DETAILED DESCRIPTION OF THE INVENTION

[016] In the following description, for the purposes of explanation, numerous specific details are set forth in order to provide a thorough understanding of the embodiments of the invention. It will be appreciated, however, by those having skill in the art that the embodiments of the invention may be practiced without these specific details or with an equivalent arrangement. In other instances, well-known structures and devices are shown in block diagram form in order to avoid unnecessarily obscuring the embodiments of the invention.

[017] As an example, a neural net (also referred to as a neural network) may be based on a large collection of neural units (or artificial neurons) in the form of individual computing nodes. Neural nets may loosely mimic the manner in which a biological brain works (e.g., via large clusters of biological neurons connected by axons). Each neural unit of a neural net may be connected with many other neural units of the neural net. Such connections can be enforcing or inhibitory in their effect on the activation state of connected neural units. In some embodiments, each individual neural unit may have a summation function which combines the values of all its inputs together. In some embodiments, each connection (or the neutral unit itself) may have a threshold function such that the signal must surpass the threshold before it is allowed to propagate to other neural units. In some embodiments, these neural net systems may be self-learning and trained, rather than explicitly programmed, and can perform significantly better in certain areas of problem solving, as compared to traditional computer programs. In some embodiments, neural nets may include multiple layers (e.g., where a signal path traverses from front layers to back layers). In some embodiments, back propagation techniques may be utilized by the neural nets, where forward stimulation is used to reset weights on the "front" neural units. In some embodiments, stimulation and inhibition for neural nets may be more free-flowing, with connections interacting in a more chaotic and complex fashion.

[018] Although neural nets show incredible promise for the field of artificial intelligence and machine learning, a number of drawbacks exist with the conventional implementation of large neural nets that are needed for practical artificial intelligence and machine learning applications. In one use case, with respect to FIG. 1, given n nodes 110 in a first layer of typical feed forward 2-layer neural net 100, and m nodes 110 in a second layer of the typical 2-layer neural net 100, n x m wired connections may exist in the typical 2-layer neural net 100. As the number of nodes (e.g., n nodes, m nodes, etc.) in each layer of a conventional neural net (e.g., the typical 2-layer neural net 100) becomes large, the neural net will likely suffer from connection bottlenecks, and it would not be practical to support the physical size of the neural net in facilitates other than those that have the capacity to support large supercomputing systems.

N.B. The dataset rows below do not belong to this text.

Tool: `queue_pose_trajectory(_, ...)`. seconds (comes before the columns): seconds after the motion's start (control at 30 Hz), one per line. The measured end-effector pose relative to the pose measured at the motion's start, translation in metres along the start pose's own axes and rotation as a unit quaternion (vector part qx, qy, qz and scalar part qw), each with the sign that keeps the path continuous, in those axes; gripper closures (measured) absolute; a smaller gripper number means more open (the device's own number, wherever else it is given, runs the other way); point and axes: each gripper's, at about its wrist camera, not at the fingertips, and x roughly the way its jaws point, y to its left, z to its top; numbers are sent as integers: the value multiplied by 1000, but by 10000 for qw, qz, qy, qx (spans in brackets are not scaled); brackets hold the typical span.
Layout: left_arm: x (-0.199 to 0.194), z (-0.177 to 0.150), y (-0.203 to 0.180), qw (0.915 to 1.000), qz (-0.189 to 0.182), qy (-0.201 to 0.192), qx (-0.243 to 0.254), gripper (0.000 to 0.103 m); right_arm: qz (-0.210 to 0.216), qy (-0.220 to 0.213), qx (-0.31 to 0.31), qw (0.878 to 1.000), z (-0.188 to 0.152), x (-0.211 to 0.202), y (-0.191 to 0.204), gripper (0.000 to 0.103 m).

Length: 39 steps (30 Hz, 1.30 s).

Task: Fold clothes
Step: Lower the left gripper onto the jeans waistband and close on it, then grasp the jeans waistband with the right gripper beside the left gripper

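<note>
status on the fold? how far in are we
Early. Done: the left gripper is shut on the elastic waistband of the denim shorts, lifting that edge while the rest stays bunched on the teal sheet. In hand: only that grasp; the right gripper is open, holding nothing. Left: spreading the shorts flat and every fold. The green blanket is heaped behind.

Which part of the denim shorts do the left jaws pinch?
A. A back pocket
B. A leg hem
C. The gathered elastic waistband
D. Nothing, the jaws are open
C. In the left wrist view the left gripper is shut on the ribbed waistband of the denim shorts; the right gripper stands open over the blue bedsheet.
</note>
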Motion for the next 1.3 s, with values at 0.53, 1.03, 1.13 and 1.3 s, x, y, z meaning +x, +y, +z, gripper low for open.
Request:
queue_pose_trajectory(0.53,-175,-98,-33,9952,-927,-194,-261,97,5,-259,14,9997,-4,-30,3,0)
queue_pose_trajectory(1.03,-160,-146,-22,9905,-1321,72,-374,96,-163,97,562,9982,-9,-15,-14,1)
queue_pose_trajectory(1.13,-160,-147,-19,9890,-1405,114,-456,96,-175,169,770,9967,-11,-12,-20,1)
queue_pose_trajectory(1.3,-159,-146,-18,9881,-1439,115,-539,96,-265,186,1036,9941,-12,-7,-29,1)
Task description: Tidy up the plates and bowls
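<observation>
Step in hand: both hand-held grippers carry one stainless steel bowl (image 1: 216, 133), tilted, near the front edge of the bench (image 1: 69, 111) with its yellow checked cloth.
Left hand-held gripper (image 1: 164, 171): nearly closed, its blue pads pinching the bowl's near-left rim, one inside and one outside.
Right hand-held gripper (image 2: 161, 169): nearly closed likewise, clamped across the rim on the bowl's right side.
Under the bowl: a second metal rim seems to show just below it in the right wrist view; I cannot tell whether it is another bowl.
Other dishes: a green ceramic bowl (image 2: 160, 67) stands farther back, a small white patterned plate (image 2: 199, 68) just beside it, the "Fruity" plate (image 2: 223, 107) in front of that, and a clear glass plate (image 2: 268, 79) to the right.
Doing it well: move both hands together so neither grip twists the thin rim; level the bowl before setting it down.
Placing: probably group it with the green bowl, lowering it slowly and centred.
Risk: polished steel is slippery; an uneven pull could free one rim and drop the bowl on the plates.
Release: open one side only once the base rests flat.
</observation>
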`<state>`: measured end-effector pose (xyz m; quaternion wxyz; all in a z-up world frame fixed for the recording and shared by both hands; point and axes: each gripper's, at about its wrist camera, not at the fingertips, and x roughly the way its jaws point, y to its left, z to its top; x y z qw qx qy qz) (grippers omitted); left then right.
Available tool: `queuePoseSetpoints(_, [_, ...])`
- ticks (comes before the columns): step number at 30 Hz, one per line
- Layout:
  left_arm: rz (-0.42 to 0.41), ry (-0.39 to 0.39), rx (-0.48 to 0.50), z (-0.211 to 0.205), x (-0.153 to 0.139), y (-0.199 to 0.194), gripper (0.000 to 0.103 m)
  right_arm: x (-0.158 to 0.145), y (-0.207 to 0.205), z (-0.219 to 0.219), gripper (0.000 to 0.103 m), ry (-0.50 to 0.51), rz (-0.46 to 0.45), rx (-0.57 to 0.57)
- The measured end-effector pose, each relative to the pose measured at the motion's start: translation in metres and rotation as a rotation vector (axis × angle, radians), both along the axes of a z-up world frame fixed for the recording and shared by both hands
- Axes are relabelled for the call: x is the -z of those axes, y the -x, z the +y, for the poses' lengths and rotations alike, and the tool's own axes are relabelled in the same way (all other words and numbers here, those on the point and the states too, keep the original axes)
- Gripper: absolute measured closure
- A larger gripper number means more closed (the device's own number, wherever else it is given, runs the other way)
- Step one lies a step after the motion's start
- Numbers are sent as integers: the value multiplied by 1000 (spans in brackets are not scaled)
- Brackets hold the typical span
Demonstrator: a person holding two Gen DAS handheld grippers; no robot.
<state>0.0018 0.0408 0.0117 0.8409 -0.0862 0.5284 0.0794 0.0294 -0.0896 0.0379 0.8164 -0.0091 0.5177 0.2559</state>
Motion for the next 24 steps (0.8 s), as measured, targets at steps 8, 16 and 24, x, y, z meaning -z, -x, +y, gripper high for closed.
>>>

[019] In some embodiments, a system may include one or more servers, client devices, or other components that interact with one or more neutral nets (or their respective computing nodes). As an example, one or more servers or client devices may interact with a neural net to train the neural net by evaluating outputs of the neural net (e.g., obtained from one or more computing nodes of an output layer of the neural net), providing inputs to the neural net (e.g., initial input, feedback derived from evaluation of the neural net outputs, etc.), or performing other actions with respect to the neural net. In some embodiments, the computing nodes of a neural net may be housed within a single server or client device. In some embodiments, the computing of a neural net may be housed within a collection of servers or client devices.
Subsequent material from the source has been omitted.